Ou seja, a política educacional eleita e em grande parte continuada desde meados dos anos 90 possibilitou ao estado posição de liderança na garantia de acesso, correção da distorção idade/série e indicadores de desempenho favoráveis, embora ainda seja necessário melhorar a qualidade do ensino. É importante observar que esses resultados da política educacional implementada estão certamente correlacionados e tem contribuído para São Paulo apresentar as menores taxas de violência do país. O número de mortes por assassinato é o de 7 mortes a cada 100 mil habitantes, o menor do país.
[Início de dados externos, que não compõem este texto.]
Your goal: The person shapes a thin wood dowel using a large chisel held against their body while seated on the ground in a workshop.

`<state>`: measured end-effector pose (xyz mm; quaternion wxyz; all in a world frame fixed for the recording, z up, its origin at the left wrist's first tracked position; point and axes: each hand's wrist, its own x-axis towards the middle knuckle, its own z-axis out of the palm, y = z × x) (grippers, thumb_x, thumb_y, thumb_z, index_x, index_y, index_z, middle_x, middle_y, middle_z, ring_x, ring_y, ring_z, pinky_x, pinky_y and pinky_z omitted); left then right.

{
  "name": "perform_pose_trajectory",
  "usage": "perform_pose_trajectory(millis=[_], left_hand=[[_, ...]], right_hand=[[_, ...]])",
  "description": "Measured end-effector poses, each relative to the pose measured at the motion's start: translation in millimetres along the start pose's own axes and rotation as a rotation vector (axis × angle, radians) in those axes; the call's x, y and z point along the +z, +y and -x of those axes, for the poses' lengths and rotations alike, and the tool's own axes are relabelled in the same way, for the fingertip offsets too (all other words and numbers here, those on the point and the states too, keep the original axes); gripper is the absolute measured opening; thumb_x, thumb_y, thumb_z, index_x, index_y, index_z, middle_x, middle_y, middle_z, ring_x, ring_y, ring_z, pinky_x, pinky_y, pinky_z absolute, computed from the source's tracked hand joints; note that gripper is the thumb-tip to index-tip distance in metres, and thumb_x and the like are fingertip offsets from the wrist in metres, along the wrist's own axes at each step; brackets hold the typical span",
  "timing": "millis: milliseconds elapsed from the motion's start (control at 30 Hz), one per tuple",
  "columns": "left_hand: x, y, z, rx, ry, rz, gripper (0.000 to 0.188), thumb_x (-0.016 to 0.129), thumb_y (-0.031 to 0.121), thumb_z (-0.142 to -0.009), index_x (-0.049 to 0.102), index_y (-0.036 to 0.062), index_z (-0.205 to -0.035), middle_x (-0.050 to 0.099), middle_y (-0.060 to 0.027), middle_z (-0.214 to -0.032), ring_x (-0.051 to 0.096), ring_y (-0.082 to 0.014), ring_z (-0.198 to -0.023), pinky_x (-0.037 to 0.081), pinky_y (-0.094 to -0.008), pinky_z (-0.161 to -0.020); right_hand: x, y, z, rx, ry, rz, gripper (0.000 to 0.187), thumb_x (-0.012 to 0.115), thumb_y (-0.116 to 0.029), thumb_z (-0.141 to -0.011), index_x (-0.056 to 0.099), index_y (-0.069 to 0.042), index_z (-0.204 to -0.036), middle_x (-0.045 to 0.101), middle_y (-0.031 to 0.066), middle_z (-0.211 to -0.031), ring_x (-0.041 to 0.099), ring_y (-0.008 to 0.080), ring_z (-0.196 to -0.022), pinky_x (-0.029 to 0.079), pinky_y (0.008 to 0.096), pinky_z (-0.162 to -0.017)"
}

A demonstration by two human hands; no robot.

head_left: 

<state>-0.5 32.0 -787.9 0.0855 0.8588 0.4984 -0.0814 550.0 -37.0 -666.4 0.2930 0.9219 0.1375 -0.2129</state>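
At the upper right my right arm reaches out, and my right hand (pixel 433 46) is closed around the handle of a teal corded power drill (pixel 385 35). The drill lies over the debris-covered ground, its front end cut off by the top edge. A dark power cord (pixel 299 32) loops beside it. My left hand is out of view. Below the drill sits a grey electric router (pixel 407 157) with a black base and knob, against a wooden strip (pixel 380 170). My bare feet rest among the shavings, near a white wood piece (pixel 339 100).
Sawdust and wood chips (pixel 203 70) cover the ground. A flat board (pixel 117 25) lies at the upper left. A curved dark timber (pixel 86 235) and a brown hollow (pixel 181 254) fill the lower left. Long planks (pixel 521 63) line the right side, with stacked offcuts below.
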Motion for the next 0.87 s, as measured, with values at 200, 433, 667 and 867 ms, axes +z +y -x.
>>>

Em 23 estados esse número é maior do que o dobro do de São Paulo. Nota-se, assim, que São Paulo tem feito a sua obrigação pela melhoria da qualidade do ensino e do acesso das suas crianças e jovens à escola.
Como você vê a relevância das mudanças implementadas durante o seu mandato em relação às propostas de mudanças no Novo Ensino Médio e aos desafios educacionais que ainda persistem no Brasil?
Sou uma grande fã da mudança que foi feita no ensino médio e vejo como lastimável se houver um retorno ao modelo antigo. O Brasil é um dos pouquíssimos países com um ensino médio só acadêmico. A maioria dos países tem parte significativa de jovens cursando itinerários técnicos profissionalizantes. A mudança feita, o chamado Novo Ensino Médio, proporcionou ao jovem que ali estuda, a maioria na faixa entre 15 e 20 anos, a possibilidade de uma iniciação à formação profissional, qualificando-o para uma entrada melhor no mercado de trabalho. A maioria da nossa população de jovens tem que trabalhar, precisa ajudar as suas famílias e ter seus próprios recursos. O Novo Ensino Médio como proposto, com pelo menos 1.200 horas de formação técnica profissional e 1.800 horas de formação acadêmica geral, garante um equilíbrio muito grande entre preparar o jovem para ser um cidadão – que sabe ler e escrever, fazer cálculos matemáticos, conhecer os fenômenos da natureza – e também que pode se qualificar, por exemplo, como um auxiliar ou técnico de enfermagem, de administração ou de logística. As inúmeras pesquisas mostram que isso possibilita ao jovem, facilidade de ingresso no mercado de trabalho e melhores salários. Eu sou uma grande fã da mudança proposta pelo Novo Ensino Médio.